= AN/PRC-153 =

Two-way radio system

AN/PRC-153
A US Marine infantry team leader with a PRC-153 during a patrol in Afghanistan
| Type | Handheld tactical radio |
Service History
| In service | 2006 - |
| Used by | US Marines |
| Conflicts | Iraq War, War in Afghanistan, Operation Inherent Resolve |
Production history
| Manufacturer | Motorola Solutions |
| Produced | 2006–2014 |
| Number built | Over 60,000 |
Specifications
| Frequency range | 380–470 MHz (UHF R1) |
| Transmit power | up to 5 watts |
| Modes | analog and digital voice, digital data (text messaging) |
| Encryption | Advanced Encryption Standard, Data Encryption Standard |

The AN/PRC-153 is the Joint Electronics Type Designation System (JETDS) designation for the US military version of the Motorola XTS-2500i secure handheld 2-way radio, known as the Integrated, Intra-Squad Radio (IISR) within the US Marine Corps. Its intended purpose is squad-level communications during urban warfare. The USMC ordered 60,000 radios to be used until replaced by the more complex Joint Tactical Radio System (JTRS) cluster 5 spiral 2 radio in 2013. However, JTRS was cancelled in October 2011, and thus the PRC-153 continues to serve. The IISR is a Motorola XTS 2500i with embedded encryption module to provide secure voice communications. The embedded encryption module is identical to that of the commercially available XTS 2500 modules, and supports DES and AES encryption algorithms. As such, it is not classified as a Controlled Cryptographic Item (CCI).

In accordance with JETDS, the "AN/PRC-153" designation represents the 153rd design of an Army-Navy electronic device for portable two-way radio.
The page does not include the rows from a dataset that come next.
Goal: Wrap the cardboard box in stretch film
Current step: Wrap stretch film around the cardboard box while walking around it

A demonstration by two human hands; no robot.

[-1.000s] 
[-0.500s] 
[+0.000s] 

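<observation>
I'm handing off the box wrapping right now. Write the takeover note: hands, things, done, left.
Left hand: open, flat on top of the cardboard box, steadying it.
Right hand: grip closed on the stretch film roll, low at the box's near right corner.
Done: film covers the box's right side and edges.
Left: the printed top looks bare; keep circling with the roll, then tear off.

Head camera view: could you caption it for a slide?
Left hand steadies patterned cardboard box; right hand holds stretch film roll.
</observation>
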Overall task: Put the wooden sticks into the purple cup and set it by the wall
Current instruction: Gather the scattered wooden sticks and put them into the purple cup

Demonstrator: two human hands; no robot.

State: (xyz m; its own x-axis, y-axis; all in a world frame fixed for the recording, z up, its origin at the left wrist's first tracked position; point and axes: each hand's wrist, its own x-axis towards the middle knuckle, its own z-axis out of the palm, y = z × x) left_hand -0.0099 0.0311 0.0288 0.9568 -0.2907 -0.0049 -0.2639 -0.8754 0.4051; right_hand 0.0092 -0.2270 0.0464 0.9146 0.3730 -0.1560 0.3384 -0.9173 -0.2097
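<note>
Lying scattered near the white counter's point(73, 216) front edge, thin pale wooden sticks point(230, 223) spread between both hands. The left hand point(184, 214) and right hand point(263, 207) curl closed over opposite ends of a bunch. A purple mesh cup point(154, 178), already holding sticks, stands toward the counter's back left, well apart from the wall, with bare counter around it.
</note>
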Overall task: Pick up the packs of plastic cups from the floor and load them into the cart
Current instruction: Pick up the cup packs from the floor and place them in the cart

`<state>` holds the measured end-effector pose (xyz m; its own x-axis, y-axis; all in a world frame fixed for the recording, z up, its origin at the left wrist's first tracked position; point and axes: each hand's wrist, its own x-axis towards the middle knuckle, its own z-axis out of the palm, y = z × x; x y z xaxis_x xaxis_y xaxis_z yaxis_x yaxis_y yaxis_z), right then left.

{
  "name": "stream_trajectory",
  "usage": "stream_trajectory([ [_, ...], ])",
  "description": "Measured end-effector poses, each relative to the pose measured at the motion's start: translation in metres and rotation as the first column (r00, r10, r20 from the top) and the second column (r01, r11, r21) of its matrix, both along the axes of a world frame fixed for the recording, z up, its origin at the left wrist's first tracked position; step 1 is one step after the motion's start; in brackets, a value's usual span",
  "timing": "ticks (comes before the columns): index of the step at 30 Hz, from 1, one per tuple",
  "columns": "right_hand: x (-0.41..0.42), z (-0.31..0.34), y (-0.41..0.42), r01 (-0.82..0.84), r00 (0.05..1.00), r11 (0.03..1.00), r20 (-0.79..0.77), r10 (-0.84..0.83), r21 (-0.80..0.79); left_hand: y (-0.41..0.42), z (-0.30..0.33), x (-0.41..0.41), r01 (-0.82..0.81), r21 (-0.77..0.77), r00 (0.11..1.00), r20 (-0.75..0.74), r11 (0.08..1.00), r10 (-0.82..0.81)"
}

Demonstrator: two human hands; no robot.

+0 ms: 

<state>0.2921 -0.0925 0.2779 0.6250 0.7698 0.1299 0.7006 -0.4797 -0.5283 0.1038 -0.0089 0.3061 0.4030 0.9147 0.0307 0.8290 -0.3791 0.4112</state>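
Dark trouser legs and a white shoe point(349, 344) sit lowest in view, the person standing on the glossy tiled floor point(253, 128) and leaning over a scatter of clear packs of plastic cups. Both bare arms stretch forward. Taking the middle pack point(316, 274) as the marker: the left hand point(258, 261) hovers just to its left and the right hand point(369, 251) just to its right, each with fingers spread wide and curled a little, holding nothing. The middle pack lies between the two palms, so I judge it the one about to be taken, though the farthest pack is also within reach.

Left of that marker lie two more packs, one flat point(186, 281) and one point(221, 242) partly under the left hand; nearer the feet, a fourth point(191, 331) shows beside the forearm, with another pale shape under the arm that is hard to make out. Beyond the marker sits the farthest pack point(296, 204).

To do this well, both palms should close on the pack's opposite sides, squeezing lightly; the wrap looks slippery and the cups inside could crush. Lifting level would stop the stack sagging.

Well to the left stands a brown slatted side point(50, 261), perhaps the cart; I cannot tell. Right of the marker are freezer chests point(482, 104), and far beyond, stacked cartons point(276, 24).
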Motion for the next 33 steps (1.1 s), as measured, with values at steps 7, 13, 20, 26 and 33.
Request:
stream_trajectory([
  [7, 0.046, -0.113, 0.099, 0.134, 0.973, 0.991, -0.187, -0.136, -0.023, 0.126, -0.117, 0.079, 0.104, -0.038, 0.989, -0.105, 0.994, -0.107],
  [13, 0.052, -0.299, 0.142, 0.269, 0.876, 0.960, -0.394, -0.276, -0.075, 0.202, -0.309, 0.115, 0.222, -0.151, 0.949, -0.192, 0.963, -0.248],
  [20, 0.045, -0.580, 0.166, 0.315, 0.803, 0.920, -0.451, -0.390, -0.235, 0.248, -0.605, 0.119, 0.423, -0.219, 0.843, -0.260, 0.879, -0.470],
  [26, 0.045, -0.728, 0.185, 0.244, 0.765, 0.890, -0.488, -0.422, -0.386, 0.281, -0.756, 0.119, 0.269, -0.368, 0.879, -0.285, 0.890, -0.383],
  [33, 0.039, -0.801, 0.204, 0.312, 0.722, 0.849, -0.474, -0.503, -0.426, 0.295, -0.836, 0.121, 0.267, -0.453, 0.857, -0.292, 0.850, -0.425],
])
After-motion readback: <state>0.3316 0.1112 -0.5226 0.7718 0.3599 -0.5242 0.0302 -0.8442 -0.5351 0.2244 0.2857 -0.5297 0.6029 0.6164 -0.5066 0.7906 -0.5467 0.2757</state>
The JETDS system also now is used to name all Department of Defense electronic systems.

== Specifications ==
Sources:
- Frequency range: 380–470 MHz (UHF R1)
- Power output: 2.5–5 watts
- Antenna: omnidirectional, flexible monopole antenna mounted to radio body with SMA connector. 50Ω characteristic impedance.
- Transmission Range: up to 5 miles on flat terrain, 1 mile with obstacles
- Channels: 240 channels total, 12.5 or 25 kHz channel bandwidth
- Operating modes: Analog voice (unencrypted only), IMBE digital voice (encrypted and unencrypted), digital text messaging
- Programming: Windows PC-based Customer Programming Software via RS-232 or USB cable (all models), Front Panel Programming (FPP) (Model III only)
- Encryption: Internal Type II COMSEC supporting AES, DES, DVP, ADP algorithms
- Encryption key fill: CPS for software-based 40-bit ADP encryption, Key Variable Loader (KVL) for hardware-based algorithms such as AES, DES, etc.
- Weight: 11 oz (transceiver only), 19.85 oz with NiCD (Nickel-Cadmium) battery
- Dimensions: 6.00" x 2.30" x 1.50" (w/o battery or antenna)
- Environmental exposure certifications: MIL-STD-810 C, D, E, F and IP67 ratings.